[INSTRUCTIONS TO FOLLOW] Filter the listing below for "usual" and report every line that has it.

[RECORDS FOR PROCESSING]
○ ○ ○ ○ ○
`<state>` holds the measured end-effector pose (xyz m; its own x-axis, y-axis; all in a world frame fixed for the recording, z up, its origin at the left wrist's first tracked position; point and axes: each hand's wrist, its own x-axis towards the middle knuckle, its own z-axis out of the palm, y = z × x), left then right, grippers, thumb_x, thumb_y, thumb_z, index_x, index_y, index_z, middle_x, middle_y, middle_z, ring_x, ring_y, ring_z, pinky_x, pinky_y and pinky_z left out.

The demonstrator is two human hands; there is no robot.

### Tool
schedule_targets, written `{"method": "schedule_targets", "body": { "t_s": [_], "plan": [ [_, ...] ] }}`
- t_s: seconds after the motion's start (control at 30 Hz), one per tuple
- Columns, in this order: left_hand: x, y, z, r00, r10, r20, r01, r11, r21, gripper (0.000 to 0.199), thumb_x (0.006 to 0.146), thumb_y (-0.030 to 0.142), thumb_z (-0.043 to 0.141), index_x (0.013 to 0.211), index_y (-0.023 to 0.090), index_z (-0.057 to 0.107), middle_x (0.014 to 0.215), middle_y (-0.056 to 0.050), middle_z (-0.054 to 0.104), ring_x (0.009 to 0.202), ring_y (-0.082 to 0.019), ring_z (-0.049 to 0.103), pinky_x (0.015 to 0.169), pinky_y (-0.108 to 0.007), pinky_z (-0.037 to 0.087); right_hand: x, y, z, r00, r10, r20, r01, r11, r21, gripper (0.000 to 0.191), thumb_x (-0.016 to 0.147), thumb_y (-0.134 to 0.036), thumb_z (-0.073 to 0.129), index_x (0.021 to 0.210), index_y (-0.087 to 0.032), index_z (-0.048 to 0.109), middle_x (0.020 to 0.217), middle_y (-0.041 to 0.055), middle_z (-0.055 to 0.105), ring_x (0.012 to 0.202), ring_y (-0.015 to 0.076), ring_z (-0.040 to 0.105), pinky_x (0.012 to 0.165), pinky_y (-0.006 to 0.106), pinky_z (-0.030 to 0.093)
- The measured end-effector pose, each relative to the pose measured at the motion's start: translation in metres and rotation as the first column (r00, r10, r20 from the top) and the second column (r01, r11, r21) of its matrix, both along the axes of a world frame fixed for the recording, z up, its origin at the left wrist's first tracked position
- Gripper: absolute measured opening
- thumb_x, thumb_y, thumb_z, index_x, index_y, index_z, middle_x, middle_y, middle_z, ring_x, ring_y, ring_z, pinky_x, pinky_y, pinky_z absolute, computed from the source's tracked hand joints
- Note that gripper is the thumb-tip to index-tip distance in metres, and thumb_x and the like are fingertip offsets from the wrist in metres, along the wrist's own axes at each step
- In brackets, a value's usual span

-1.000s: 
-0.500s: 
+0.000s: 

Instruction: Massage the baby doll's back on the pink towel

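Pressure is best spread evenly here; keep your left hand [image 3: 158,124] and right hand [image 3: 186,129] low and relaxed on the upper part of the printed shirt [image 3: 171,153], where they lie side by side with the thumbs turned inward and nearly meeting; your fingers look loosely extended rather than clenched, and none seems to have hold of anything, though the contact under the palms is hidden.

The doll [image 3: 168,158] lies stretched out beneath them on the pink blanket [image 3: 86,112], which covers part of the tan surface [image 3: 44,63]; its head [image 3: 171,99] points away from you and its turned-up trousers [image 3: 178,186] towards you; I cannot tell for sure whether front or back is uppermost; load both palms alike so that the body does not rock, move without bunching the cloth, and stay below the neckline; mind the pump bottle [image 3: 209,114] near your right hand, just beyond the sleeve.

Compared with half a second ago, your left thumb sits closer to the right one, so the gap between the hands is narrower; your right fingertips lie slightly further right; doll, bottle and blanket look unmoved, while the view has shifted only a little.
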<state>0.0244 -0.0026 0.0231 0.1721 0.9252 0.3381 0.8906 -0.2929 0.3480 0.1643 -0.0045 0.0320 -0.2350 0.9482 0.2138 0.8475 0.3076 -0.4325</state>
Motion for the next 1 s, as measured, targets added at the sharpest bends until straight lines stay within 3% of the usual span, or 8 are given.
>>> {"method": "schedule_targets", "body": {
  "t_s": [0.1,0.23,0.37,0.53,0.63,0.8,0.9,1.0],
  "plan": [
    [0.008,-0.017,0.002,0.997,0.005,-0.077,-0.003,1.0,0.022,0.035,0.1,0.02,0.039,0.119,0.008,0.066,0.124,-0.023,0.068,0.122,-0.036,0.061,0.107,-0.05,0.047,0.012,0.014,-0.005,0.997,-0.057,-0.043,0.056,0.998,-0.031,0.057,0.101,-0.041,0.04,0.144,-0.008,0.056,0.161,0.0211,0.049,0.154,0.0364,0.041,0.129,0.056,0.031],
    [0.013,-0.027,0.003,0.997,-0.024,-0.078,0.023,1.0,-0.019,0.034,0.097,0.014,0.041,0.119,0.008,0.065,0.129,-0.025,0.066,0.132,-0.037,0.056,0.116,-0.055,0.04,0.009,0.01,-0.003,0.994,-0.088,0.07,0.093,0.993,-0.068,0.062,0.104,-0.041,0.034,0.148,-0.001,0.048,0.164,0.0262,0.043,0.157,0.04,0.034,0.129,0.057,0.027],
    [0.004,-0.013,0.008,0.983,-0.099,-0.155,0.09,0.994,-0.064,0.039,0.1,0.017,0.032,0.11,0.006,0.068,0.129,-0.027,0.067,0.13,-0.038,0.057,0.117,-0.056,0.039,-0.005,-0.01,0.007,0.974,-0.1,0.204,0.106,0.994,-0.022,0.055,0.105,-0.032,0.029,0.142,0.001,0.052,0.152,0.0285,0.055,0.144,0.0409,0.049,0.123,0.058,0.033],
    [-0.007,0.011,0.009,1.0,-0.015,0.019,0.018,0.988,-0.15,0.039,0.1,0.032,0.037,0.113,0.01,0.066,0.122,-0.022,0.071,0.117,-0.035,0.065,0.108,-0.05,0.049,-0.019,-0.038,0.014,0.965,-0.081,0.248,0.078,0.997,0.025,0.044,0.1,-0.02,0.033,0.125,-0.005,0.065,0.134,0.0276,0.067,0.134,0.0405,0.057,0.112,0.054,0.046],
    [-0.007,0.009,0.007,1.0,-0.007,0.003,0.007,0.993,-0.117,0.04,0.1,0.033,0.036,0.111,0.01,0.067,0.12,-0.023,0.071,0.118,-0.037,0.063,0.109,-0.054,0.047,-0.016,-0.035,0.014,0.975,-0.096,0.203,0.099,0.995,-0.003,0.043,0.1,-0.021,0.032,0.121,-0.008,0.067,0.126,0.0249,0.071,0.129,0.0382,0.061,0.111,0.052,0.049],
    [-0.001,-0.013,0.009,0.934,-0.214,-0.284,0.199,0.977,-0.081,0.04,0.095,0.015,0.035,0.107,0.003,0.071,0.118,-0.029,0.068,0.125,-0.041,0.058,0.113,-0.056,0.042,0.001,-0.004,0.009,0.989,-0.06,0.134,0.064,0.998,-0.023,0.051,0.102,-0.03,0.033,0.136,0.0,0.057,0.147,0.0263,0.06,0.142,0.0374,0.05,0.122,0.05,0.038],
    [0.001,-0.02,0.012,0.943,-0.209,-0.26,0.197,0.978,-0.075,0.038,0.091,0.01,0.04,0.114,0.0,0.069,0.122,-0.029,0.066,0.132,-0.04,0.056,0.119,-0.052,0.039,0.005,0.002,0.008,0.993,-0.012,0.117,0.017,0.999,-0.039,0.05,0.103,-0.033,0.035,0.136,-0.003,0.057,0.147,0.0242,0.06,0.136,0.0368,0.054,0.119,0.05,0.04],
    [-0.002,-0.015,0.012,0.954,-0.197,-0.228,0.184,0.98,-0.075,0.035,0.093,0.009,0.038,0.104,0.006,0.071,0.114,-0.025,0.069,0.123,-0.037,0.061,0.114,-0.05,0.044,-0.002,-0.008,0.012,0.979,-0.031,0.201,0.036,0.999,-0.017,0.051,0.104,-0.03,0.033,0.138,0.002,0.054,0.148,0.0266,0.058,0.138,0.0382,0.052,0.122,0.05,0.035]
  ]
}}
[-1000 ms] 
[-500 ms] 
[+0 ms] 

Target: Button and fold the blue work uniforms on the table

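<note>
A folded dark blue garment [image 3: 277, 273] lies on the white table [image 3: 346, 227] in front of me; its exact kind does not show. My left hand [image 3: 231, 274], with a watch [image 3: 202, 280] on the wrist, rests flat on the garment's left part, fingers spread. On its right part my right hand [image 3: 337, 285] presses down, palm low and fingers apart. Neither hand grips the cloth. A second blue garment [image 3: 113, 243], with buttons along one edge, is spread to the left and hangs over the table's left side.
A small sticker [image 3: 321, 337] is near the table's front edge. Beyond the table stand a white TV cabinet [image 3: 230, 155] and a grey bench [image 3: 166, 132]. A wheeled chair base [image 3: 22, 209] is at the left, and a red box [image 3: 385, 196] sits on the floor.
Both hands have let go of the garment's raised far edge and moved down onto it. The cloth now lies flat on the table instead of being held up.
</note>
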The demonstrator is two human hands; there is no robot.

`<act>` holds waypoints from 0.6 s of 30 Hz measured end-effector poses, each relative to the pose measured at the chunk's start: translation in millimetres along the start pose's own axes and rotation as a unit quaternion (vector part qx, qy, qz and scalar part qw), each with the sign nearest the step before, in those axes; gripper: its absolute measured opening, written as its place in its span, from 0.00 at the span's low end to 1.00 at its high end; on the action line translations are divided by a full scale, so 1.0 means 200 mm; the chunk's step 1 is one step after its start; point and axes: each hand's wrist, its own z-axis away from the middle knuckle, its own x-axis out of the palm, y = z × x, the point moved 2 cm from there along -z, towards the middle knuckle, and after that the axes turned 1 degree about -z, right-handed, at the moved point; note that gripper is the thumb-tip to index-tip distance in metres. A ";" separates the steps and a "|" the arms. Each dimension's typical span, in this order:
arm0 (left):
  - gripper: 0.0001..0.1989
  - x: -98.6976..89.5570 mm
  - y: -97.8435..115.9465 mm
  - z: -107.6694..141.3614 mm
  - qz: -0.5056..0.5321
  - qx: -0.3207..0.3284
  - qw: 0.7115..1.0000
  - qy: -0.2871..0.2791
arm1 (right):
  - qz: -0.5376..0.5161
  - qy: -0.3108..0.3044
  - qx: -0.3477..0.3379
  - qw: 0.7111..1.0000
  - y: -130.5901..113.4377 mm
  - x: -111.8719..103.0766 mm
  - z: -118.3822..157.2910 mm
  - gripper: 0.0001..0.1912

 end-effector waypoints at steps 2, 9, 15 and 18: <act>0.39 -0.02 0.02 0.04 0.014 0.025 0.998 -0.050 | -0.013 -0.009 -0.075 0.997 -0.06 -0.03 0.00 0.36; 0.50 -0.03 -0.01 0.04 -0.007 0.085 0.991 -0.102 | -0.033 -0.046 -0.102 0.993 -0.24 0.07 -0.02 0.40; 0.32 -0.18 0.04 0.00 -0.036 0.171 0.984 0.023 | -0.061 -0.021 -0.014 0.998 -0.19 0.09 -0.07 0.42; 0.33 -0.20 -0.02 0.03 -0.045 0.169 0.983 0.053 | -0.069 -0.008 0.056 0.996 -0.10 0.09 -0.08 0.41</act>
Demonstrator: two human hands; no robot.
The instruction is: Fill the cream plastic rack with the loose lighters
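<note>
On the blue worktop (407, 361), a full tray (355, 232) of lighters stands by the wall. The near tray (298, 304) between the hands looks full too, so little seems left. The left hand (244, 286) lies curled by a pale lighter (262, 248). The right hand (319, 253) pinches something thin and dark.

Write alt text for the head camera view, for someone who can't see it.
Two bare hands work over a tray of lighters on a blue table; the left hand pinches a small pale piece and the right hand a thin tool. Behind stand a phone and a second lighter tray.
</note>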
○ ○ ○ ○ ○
[RESPONSE TO THE EXERCISE]
- In brackets, a value's usual span
Motion for the next 1 s, as measured, targets added at the sharpest bends until straight lines stay within 3% of the usual span, or 8 are given.

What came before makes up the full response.